_Description of the task_
Search the listing for the word "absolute" and return each line that contains it.

_Supplied material_
=====

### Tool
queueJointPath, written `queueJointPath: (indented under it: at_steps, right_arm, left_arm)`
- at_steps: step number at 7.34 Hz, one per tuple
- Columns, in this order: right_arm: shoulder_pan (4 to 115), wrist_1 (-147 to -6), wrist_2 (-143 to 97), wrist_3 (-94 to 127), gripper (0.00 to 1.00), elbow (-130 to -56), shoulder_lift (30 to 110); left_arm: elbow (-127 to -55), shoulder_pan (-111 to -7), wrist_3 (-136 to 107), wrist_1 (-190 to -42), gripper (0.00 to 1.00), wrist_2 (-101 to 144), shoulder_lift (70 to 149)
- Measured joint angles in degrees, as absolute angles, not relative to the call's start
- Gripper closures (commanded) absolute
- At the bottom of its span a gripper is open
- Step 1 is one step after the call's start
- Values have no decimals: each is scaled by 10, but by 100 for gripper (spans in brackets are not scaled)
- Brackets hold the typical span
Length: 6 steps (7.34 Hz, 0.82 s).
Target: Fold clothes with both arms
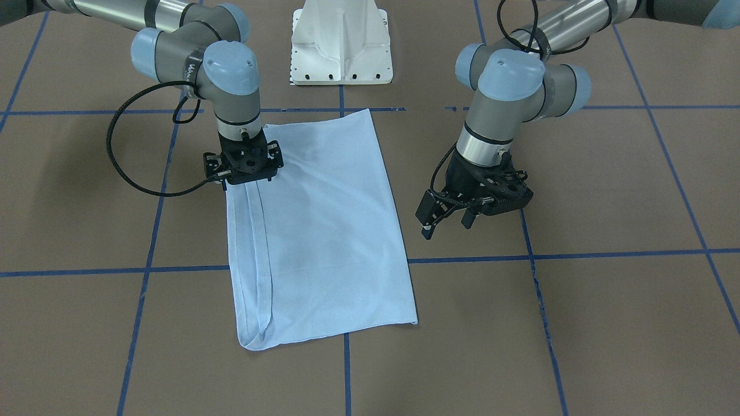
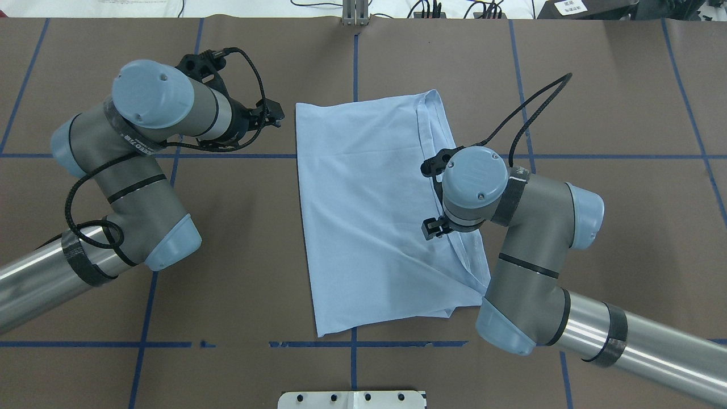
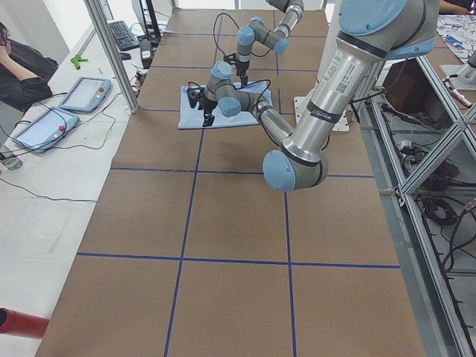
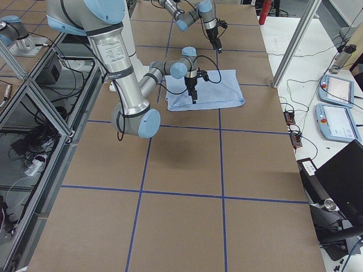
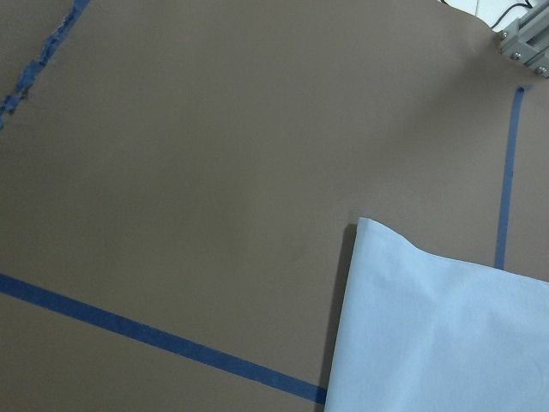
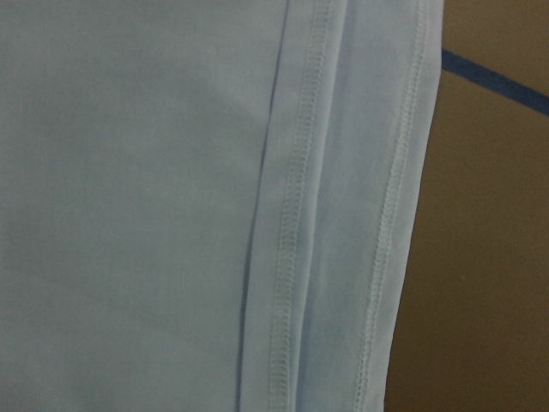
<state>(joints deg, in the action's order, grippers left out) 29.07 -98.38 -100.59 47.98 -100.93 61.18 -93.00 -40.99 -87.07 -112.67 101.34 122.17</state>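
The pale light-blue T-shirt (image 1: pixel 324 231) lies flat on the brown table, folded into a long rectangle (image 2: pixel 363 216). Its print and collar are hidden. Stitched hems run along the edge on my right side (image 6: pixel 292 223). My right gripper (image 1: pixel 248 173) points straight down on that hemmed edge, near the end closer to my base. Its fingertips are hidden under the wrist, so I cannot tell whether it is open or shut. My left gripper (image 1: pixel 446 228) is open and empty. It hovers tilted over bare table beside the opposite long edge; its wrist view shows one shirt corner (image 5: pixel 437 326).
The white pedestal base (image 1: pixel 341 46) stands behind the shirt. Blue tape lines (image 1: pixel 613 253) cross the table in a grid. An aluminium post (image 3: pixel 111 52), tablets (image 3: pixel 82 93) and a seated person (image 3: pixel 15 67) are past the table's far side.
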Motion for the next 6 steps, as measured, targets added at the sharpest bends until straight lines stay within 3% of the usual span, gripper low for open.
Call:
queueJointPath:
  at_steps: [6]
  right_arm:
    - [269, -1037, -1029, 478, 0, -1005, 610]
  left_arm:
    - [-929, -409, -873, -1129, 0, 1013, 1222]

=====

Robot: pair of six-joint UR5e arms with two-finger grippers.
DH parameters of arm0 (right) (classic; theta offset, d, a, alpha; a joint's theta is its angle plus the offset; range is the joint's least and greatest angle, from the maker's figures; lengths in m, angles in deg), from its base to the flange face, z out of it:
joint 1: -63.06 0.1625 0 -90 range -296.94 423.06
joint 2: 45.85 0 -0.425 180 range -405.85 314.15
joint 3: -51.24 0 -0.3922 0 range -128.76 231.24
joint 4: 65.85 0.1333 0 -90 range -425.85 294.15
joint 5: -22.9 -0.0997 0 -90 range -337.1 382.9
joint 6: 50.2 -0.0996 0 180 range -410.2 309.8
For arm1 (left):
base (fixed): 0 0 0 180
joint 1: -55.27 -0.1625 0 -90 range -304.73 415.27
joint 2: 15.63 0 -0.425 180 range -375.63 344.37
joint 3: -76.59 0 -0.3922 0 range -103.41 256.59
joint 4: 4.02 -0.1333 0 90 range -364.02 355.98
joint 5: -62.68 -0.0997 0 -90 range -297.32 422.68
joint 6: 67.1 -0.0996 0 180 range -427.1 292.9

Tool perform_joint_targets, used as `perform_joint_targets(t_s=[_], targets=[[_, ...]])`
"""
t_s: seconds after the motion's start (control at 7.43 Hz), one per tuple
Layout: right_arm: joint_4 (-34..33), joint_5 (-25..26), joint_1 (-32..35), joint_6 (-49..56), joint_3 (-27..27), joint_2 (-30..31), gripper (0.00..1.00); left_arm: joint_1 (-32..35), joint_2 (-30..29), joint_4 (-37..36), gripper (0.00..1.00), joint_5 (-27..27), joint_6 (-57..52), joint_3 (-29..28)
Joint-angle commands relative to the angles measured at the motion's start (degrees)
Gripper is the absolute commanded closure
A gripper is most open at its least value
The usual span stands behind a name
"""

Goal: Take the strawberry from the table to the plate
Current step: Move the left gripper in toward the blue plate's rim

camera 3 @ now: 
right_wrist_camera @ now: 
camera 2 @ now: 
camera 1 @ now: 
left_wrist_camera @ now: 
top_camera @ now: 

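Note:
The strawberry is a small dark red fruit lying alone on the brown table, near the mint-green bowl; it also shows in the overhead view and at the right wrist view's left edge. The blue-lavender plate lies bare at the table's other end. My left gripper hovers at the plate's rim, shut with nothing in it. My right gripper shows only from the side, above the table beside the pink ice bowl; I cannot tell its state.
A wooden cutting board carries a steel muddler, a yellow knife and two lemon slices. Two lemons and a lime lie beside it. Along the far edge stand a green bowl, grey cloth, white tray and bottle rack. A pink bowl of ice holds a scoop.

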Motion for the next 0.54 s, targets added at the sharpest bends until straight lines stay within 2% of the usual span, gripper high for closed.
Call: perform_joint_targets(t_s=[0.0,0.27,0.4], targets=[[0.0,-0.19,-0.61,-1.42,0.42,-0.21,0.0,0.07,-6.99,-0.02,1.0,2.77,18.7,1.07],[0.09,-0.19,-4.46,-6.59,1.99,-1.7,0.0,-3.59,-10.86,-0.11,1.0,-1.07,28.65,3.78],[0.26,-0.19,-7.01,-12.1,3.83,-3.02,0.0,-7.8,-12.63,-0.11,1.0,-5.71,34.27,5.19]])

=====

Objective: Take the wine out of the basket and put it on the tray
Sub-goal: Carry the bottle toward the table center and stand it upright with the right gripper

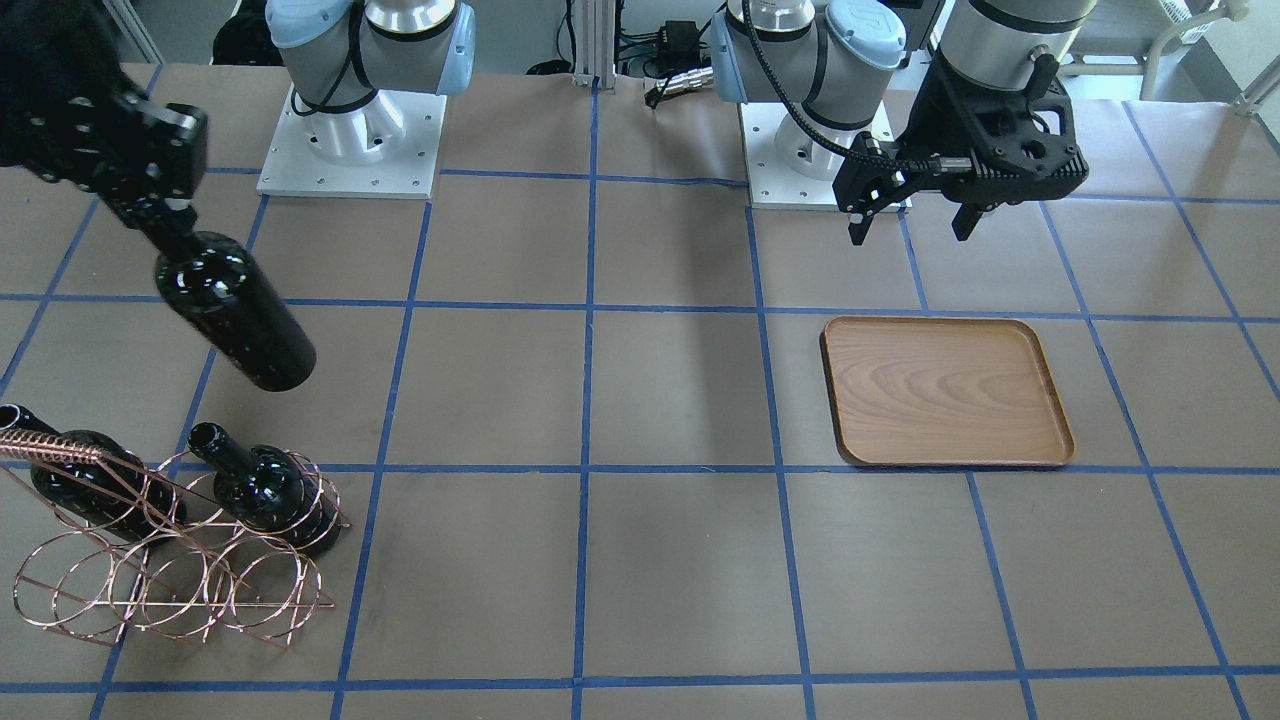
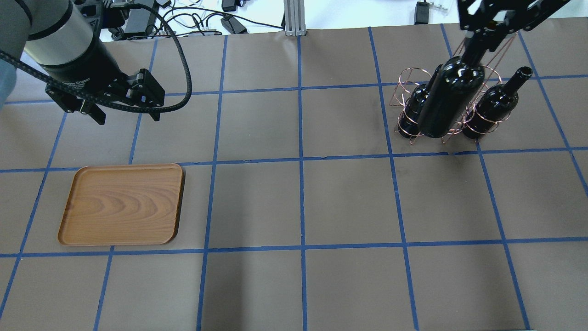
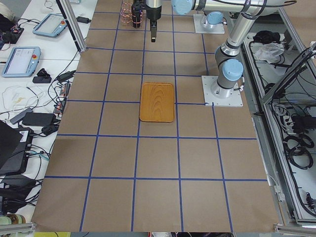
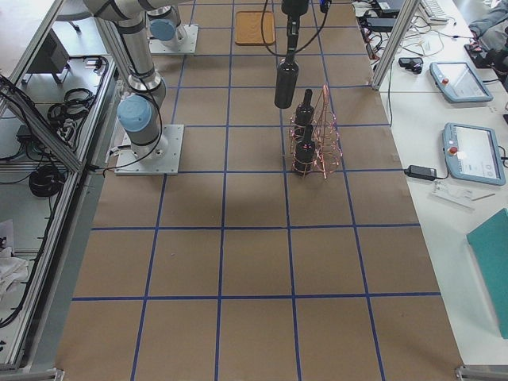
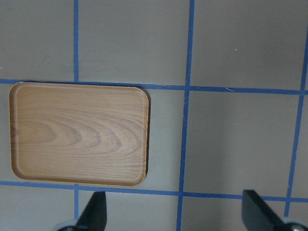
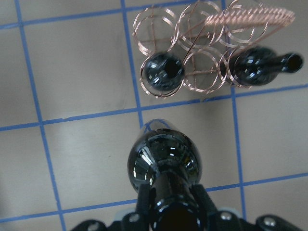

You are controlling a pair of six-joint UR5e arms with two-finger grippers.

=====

_Written solution_
- Measured joint angles in degrees, as absolute angles, not relative to the call's start
- Gripper closures (commanded) absolute
Gripper is the absolute commanded closure

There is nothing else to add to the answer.